Lines from the one containing "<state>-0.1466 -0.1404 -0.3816" through the last one in the data below: write them out word for word, and only them.

───── Data segment

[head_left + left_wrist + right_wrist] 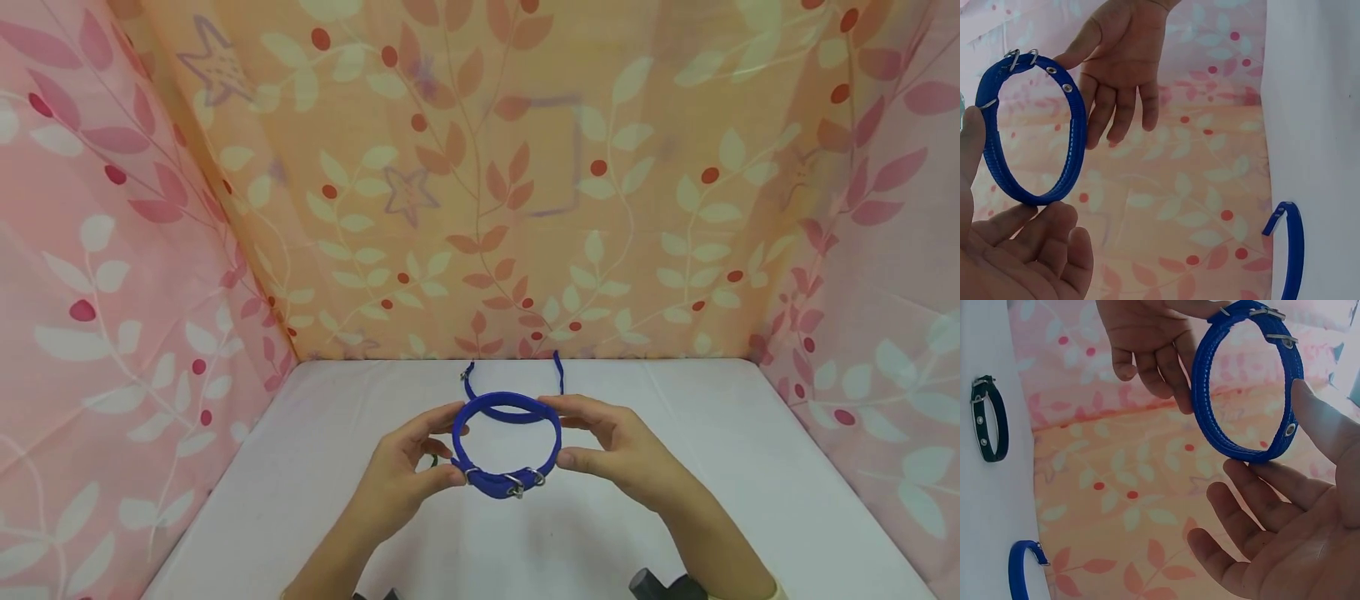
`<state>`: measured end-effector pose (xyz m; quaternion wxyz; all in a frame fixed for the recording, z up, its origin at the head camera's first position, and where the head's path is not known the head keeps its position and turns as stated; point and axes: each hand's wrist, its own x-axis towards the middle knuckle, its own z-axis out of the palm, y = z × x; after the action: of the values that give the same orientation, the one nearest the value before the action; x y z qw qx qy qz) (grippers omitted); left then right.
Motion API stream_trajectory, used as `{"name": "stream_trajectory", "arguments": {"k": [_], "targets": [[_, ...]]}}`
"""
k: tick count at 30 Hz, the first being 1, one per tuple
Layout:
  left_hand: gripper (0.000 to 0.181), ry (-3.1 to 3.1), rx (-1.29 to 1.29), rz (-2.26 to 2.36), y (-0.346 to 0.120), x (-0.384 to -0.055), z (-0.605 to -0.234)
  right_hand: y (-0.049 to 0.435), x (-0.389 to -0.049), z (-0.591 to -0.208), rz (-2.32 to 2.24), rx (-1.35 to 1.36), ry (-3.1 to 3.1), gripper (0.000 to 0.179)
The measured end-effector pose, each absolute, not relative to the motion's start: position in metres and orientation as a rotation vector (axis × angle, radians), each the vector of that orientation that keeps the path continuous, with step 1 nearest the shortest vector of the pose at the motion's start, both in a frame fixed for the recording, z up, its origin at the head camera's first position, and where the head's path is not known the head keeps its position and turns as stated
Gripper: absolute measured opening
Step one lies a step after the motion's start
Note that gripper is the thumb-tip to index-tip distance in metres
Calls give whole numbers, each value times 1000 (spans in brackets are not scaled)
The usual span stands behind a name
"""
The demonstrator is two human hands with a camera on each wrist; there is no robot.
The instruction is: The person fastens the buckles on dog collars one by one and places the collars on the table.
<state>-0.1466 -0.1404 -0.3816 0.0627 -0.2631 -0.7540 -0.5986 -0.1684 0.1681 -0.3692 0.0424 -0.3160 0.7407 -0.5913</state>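
A blue pet collar [506,485], buckled into a loop with silver metal fittings, is held up over the white table. My left hand [408,467] grips its left side between thumb and fingers. On the right side, my right hand [618,450] holds it with thumb and index finger, the other fingers loose. The right wrist view shows the buckle at the top of the loop and a metal eyelet near the right thumb. Beyond the loop lies a second blue collar [559,373], unfastened and curved; the held collar hides part of it.
A dark collar [1002,428], fastened in a loop, lies on the white table [315,433]; in the head view my left hand mostly covers it. Leaf-patterned cloth walls [480,167] stand at the back and both sides.
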Motion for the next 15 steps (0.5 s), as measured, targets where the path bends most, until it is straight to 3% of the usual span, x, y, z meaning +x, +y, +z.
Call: {"name": "stream_trajectory", "arguments": {"k": [15], "targets": [[50,-2143,-841,-1838,-137,-145,-383,166,-167,-367,-1848,-931,2352,49]]}}
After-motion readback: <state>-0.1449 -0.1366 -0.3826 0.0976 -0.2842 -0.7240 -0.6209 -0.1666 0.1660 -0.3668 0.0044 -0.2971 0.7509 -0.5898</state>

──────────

> [Task solution]:
<state>-0.1466 -0.1404 -0.3816 0.0627 -0.2631 -0.7540 -0.5986 -0.1684 0.1681 -0.3692 0.0424 -0.3160 0.7407 -0.5913</state>
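A blue pet collar [506,485], buckled into a loop with silver metal fittings, is held up over the white table. My left hand [408,467] grips its left side between thumb and fingers. On the right side, my right hand [618,450] holds it with thumb and index finger, the other fingers loose. The right wrist view shows the buckle at the top of the loop and a metal eyelet near the right thumb. Beyond the loop lies a second blue collar [559,373], unfastened and curved; the held collar hides part of it.
A dark collar [1002,428], fastened in a loop, lies on the white table [315,433]; in the head view my left hand mostly covers it. Leaf-patterned cloth walls [480,167] stand at the back and both sides.
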Motion for the next 15 steps (0.5 s), as measured, targets where the path bends most, until it is straight to 3% of the usual span, x, y, z meaning +x, +y, +z.
Call: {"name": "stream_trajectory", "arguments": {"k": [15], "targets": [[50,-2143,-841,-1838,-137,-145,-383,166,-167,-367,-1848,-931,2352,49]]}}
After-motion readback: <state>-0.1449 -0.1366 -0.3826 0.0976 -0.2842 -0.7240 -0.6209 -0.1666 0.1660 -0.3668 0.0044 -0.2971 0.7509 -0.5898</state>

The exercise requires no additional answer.